Closed Bug 1902858 Opened 14 days ago Closed 12 days ago

Add new APIs to felicitate autocorrection, autocompletion and other assistive features

Categories

(WebExtensions :: Frontend, enhancement)

enhancement

Tracking

(Not tracked)

RESOLVED WONTFIX

People

(Reporter: tdulcet, Unassigned)

References

()

Details

Please consider adding one or more new privileged WebExtension APIs to felicitate implementing autocorrection, autocompletion and other related assistive features on all websites. Currently, this is not possible to implement these reliably from a content script without conflicting with the JS on many pages and thus breaking those pages for the user. The available Web APIs are also very limited in this regard. For example, it is not currently possible to get the caret position in contentEditable elements with respect to the innerText (see Mozilla Discourse), which is needed to robustly implement autocorrect. It also requires using the document.execCommand API, which is deprecated.

These new WebExtension APIs should provide full access to the any editable elements on the page, similar to how the spellchecker works. The proposed APIs could potentially also be used by grammar and style checker add-ons. Extensions should be able to react to any JS events before the page does and be able to easily manipulate the text both before and after the caret as the user is typing, without any interference from the page or performance degradation. Direct access to this interface in the Mozilla editor would be helpful. For reference, Microsoft previously proposed an API that could also be useful if made available to extensions.

For an example of the limitations of the existing APIs, try our Unicodify add-on, enable the experimental "Unicode autocorrect" feature on the options page and then try typing on various websites.

The request here seems motivated by the shortcomings of the web platform APIs, along with the remark that there are efforts to improve the web platform APIs.

I don't expect us to have time to design let along implement extension APIs to support the use cases that you're asking for. Improving the web platform APIs seems like a more reasonable path forwards.

Status: NEW → RESOLVED
Closed: 12 days ago
Resolution: --- → WONTFIX

I do not believe these use cases could ever be served solely by the Web APIs, as it would need to be privileged in order to avoid conflicting/interfering with any JS on the page. Also note that to my knowledge, there are currently no efforts to improve the relevant Web APIs. That proposed API I mentioned above was withdrawn by Microsoft in 2023.

Please consider reopening this bug so we can find a path forward for these important WebExtension use cases. I would also be happy to discuss this with you at MozWeek or at part of the WECG.

I wonder what API you have in mind that would not degrade performance. Input is very sensitive to performance degradation when there are tasks blocking the processing of input events. Even the internal interface that you are referencing will impact responsiveness, e.g. as seen at https://searchfox.org/mozilla-central/rev/a26e972e97fbec860400d80df625193f4c88d64e/editor/libeditor/EditorBase.cpp#2733

Extensions are hosted in a separate process, and requiring process hops and waiting for the extension to process any events is going to result in an input delay due to the required asynchronicity. In theory, a content script can process input before the page is notified, but that is already possible today and I wonder what kind of APIs you are looking for that are necessary for your use case.

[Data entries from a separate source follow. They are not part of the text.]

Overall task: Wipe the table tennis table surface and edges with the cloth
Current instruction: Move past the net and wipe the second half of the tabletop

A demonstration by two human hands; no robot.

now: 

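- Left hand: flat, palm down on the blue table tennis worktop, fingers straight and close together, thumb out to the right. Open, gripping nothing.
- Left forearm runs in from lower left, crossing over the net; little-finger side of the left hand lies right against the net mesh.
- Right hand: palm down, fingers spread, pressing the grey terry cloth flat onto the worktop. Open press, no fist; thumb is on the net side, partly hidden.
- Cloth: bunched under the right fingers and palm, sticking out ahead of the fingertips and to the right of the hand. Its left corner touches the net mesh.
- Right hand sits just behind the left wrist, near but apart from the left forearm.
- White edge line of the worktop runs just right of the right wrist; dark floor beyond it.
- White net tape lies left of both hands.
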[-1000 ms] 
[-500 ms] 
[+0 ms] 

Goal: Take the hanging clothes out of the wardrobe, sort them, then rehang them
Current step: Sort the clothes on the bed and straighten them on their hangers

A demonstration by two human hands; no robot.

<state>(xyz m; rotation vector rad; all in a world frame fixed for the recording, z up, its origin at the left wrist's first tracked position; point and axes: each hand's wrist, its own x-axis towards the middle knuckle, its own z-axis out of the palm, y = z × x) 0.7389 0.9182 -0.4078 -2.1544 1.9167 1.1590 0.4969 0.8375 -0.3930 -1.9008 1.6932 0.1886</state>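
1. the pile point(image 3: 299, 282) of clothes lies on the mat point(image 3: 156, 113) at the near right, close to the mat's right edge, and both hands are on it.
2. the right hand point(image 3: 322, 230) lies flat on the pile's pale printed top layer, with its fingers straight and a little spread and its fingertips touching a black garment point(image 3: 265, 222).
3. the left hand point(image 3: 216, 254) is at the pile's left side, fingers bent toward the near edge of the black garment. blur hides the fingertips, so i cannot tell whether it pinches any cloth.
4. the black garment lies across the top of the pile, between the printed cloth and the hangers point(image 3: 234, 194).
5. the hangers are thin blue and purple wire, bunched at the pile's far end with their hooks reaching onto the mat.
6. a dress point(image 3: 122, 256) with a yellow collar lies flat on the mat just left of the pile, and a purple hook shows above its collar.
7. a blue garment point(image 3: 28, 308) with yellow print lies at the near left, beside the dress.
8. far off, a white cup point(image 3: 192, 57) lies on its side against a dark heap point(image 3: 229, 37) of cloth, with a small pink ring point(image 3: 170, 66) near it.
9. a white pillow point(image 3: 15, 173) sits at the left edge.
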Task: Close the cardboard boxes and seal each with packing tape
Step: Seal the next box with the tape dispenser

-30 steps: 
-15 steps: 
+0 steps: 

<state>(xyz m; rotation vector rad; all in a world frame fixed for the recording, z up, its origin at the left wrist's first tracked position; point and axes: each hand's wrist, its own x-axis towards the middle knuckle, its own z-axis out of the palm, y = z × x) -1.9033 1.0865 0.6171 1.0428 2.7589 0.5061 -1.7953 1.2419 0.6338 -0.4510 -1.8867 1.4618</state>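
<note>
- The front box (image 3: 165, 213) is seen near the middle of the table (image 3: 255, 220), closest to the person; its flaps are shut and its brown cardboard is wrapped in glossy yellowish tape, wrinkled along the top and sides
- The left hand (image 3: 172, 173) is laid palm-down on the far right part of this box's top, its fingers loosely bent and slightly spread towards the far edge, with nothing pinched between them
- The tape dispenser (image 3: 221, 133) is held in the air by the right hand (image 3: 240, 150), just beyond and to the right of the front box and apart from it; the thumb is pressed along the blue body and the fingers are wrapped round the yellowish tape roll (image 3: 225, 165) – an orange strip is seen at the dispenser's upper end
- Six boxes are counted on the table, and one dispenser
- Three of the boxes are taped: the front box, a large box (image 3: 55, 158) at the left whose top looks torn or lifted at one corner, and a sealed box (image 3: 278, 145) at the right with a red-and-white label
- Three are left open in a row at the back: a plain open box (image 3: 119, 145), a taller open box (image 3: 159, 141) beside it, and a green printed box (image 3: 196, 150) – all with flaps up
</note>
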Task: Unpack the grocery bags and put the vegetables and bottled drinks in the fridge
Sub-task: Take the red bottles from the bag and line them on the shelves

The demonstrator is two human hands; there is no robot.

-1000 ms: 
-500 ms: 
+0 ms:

By "privileged", do you mean the privileges of regular extensions, or privileges of privileged (e.g. built-in) extensions?

Thanks Rob for your response. I do not believe this would degrade the performance of inputs any more than the blocking webRequest API degrades the performance of network requests for example. Extensions can already significantly degrade the responsiveness of pages when typing by using any of the available JS input events (such as beforeinput) in a content script, which of course block until the provided callback function returns.

By "privileged", I just meant given a higher priority than the webpage's own scripts. Content scripts are isolated from webpages (with exceptions), but they are not currently given a higher priority. The JS events are registered on a first come first serve basis, which introduces a race condition and makes it impossible to insure that the WebExtension's code will always run before a page's scripts. The pages can also see all of the modification made by extensions and then attempt to make their own conflicting changes or otherwise interfere with the functionality of the add-on. Ideally, these new WebExtension APIs would allow making changes to editable elements that are invisible (or largely invisible) to the page's scripts, similar to the built in spellchecker or the new built in Firefox Translate feature.